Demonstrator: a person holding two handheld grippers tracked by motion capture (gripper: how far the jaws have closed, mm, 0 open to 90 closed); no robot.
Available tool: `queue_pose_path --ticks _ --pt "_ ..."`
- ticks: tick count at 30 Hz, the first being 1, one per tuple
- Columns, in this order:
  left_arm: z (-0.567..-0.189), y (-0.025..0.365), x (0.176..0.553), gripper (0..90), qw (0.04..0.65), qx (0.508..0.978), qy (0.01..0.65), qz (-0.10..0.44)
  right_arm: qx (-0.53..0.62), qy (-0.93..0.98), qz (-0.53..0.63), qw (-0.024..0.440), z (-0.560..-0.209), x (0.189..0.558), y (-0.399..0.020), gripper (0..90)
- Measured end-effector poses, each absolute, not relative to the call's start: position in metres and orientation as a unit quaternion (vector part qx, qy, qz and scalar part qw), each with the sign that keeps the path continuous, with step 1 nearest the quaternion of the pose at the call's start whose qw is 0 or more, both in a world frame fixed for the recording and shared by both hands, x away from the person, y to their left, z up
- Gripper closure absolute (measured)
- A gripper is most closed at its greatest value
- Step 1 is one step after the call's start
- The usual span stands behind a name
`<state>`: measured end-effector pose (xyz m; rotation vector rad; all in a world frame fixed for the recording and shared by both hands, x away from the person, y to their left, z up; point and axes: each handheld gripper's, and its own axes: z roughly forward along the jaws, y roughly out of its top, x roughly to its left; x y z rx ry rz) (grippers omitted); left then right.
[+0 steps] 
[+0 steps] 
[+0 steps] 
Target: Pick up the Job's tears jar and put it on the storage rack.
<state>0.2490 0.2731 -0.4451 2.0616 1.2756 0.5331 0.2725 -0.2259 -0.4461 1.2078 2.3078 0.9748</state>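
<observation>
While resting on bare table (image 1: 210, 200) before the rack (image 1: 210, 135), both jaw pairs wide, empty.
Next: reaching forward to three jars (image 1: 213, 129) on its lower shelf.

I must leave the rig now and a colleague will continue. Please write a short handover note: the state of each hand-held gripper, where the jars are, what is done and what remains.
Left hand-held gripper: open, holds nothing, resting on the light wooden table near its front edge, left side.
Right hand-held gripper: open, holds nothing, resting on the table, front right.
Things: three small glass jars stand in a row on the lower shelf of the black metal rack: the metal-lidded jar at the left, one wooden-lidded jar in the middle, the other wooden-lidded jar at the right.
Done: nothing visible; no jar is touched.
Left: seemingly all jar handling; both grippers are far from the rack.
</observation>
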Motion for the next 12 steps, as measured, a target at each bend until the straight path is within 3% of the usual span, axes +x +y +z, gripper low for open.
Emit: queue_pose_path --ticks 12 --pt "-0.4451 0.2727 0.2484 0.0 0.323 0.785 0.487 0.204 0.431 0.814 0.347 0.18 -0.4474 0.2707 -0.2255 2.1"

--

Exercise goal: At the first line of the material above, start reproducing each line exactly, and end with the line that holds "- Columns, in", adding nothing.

Task solution:
Demonstrator: a person holding two handheld grippers tracked by motion capture (gripper: how far the jaws have closed, mm, 0 open to 90 closed); no robot.
Available tool: `queue_pose_path --ticks _ --pt "_ ..."`
- ticks: tick count at 30 Hz, the first being 1, one per tuple
- Columns, in this order:

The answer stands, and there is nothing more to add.